== Exercise material

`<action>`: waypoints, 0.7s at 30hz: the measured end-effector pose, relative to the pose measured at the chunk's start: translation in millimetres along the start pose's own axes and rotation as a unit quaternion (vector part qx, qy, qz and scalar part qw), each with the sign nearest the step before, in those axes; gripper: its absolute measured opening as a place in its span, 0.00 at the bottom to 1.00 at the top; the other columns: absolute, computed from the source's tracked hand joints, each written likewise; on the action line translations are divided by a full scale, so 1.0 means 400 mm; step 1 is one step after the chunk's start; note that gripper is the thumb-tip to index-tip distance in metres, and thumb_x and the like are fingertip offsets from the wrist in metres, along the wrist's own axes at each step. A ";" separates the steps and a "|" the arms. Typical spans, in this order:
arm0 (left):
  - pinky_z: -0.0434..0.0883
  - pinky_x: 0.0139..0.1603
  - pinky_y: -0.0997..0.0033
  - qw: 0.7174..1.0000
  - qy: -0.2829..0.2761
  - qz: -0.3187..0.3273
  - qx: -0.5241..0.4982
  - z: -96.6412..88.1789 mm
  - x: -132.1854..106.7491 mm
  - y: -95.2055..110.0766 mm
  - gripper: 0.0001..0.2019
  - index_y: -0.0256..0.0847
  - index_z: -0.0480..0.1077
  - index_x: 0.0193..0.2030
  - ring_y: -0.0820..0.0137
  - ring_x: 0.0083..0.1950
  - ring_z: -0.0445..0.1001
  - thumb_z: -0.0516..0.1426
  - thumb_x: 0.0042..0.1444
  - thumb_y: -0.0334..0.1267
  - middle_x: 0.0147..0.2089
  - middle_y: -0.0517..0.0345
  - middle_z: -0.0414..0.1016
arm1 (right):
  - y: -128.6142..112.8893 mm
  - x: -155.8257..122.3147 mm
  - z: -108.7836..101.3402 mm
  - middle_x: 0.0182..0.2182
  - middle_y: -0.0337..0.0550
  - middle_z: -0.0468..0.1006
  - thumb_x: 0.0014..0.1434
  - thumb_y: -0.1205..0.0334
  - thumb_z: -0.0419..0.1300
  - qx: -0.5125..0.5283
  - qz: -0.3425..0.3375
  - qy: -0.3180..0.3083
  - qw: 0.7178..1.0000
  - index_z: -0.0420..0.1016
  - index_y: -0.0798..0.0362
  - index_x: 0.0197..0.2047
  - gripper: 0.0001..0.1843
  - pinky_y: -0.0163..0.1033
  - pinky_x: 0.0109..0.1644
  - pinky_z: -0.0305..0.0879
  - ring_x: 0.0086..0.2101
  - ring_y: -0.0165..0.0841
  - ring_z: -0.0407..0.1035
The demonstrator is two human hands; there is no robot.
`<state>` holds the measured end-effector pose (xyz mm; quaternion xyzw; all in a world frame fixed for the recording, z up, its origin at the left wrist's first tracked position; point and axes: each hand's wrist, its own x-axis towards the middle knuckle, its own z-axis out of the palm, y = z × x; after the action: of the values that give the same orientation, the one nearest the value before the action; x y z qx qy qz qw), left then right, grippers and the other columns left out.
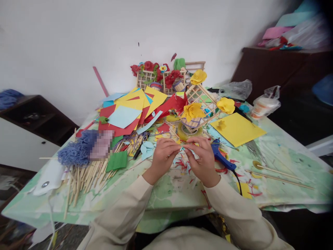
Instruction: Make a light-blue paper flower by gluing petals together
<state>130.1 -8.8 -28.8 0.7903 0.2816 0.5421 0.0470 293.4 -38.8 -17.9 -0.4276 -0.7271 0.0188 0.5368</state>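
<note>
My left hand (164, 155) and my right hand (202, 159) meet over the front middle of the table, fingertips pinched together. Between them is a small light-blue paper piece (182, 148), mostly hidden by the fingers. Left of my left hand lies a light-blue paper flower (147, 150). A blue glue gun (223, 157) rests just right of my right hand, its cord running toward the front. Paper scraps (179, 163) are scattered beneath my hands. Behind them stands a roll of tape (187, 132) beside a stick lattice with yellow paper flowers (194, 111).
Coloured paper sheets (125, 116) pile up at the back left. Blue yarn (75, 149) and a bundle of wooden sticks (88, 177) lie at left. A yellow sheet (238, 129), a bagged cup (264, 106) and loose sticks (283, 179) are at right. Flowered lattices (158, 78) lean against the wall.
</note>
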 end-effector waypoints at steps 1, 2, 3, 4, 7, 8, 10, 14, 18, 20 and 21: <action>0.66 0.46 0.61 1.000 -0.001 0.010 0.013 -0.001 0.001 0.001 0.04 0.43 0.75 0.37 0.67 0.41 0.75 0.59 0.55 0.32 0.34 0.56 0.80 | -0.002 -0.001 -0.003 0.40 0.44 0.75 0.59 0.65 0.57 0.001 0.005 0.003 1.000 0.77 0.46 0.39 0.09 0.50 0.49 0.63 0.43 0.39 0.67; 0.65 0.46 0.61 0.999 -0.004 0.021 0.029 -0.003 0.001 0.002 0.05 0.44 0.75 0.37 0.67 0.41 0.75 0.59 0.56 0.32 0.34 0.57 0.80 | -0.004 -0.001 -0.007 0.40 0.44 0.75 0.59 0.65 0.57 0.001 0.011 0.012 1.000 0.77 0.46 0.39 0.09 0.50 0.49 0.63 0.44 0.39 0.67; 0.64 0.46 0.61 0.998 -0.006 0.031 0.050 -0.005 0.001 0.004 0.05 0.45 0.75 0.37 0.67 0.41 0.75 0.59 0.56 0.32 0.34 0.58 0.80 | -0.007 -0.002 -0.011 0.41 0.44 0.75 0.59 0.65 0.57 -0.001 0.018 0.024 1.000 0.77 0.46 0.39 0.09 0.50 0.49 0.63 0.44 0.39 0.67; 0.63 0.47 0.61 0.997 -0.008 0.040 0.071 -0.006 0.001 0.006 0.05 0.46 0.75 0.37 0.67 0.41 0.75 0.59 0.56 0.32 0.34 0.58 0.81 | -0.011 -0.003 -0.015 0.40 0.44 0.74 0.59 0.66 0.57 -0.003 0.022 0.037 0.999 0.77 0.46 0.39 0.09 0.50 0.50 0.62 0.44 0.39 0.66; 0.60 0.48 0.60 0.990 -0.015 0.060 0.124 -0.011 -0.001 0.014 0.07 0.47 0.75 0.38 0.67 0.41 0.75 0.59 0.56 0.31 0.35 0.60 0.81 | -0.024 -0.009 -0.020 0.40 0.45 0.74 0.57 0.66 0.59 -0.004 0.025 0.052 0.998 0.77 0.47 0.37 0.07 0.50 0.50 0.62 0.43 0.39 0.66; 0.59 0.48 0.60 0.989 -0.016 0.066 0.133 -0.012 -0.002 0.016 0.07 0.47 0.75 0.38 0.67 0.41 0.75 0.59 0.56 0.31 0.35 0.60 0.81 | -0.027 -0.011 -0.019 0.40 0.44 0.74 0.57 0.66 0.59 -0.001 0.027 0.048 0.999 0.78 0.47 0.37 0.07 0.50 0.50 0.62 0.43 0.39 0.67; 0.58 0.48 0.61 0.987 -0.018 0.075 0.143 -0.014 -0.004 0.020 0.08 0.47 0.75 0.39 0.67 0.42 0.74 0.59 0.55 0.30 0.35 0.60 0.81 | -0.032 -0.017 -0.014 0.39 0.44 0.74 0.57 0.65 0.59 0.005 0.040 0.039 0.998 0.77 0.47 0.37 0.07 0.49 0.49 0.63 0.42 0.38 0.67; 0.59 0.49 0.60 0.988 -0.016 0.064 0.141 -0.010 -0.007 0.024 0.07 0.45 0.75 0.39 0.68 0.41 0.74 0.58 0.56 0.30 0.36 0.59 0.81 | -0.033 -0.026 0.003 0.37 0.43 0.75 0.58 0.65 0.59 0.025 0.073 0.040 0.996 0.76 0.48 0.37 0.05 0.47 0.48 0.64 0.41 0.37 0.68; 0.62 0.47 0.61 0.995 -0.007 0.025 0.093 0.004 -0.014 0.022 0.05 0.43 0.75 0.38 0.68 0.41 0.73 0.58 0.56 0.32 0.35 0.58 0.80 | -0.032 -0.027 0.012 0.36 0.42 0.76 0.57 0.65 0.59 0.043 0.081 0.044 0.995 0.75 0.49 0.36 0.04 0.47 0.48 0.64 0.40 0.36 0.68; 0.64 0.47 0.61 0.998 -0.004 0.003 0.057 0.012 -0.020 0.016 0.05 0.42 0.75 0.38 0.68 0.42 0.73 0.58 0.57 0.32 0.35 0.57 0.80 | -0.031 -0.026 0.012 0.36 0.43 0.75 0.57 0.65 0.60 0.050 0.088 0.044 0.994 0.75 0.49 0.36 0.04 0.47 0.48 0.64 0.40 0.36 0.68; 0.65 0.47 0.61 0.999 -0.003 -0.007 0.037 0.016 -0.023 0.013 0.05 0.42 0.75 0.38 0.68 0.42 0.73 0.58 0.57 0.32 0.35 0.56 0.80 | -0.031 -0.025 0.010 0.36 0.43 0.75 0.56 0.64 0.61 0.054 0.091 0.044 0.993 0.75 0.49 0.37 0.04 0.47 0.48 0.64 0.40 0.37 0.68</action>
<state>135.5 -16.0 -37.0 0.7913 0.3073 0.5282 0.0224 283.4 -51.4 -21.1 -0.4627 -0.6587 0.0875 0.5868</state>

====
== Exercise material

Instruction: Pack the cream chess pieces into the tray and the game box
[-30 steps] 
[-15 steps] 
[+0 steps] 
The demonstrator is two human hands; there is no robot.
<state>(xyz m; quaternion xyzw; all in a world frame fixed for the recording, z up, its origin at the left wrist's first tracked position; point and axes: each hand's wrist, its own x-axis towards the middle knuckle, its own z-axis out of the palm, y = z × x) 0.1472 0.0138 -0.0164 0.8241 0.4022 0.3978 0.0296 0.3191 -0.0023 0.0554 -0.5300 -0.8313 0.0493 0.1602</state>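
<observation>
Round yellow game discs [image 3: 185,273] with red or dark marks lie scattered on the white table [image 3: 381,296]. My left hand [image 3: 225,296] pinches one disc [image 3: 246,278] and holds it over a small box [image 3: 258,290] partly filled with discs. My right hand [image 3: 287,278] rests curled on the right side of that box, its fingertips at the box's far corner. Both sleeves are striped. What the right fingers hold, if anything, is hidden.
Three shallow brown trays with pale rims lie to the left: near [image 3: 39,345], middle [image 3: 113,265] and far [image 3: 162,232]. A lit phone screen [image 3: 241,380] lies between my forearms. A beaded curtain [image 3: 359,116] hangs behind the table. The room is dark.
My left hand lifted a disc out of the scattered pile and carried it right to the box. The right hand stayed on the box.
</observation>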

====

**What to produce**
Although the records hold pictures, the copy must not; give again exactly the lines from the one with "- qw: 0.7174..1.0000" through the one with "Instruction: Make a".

**Finished exercise**
  - qw: 0.7174..1.0000
  - qy: -0.2829..0.2761
  - qz: -0.3187..0.3273
  - qx: -0.5241..0.4982
  - z: -96.6412..88.1789 mm
  - x: -132.1854..106.7491 mm
  - y: -95.2055..110.0766 mm
  - gripper: 0.0001..0.2019
  - index_y: -0.0256..0.0847
  - index_z: -0.0480..0.1077
  - index_x: 0.0193..0.2030
  - ring_y: -0.0820..0.0137
  - ring_x: 0.0083..0.1950
  - ring_z: -0.0445..0.1001
  - thumb_z: -0.0516..0.1426
  - thumb_x: 0.0042..0.1444
  - thumb_y: -0.0334..0.1267
  - middle_x: 0.0147..0.2089
  - middle_y: -0.0517..0.0345
  - middle_z: -0.0414..0.1016
arm1 (right):
  - y: -128.6142..112.8893 mm
  - x: -155.8257..122.3147 mm
  - z: -108.7836..101.3402 mm
  - middle_x: 0.0182..0.2182
  - middle_y: -0.0337..0.0550
  - middle_z: -0.0468..0.1006
  - thumb_x: 0.0014..0.1434
  - thumb_y: -0.1205..0.0334
  - thumb_z: -0.0419..0.1300
  - qx: -0.5125..0.5283
  - qz: -0.3425..0.3375
  - qy: -0.3180..0.3083
  - qw: 0.7178..1.0000
  - index_z: -0.0420..0.1016
  - index_y: -0.0798..0.0362
  - index_x: 0.0197..0.2047
  - gripper: 0.0001..0.1843
  - pinky_y: -0.0163..0.1033
  - pinky_x: 0.0109..0.1644
  - pinky_z: -0.0305..0.0879
  - ring_x: 0.0086..0.2101
  - ring_y: -0.0165..0.0841
  - ring_z: -0.0407..0.1035
The demonstrator is two human hands; there is no robot.
`<state>` holds the measured end-effector pose (xyz mm; quaternion xyzw; all in a world frame fixed for the recording, z up, its origin at the left wrist's first tracked position; point and axes: each hand's wrist, its own x-axis towards the middle knuckle, its own z-axis out of the palm, y = z × x; after the action: of the values that give the same orientation, the one nearest the value before the action; x y z qx qy qz qw), left then right, grippers and the other columns left out.
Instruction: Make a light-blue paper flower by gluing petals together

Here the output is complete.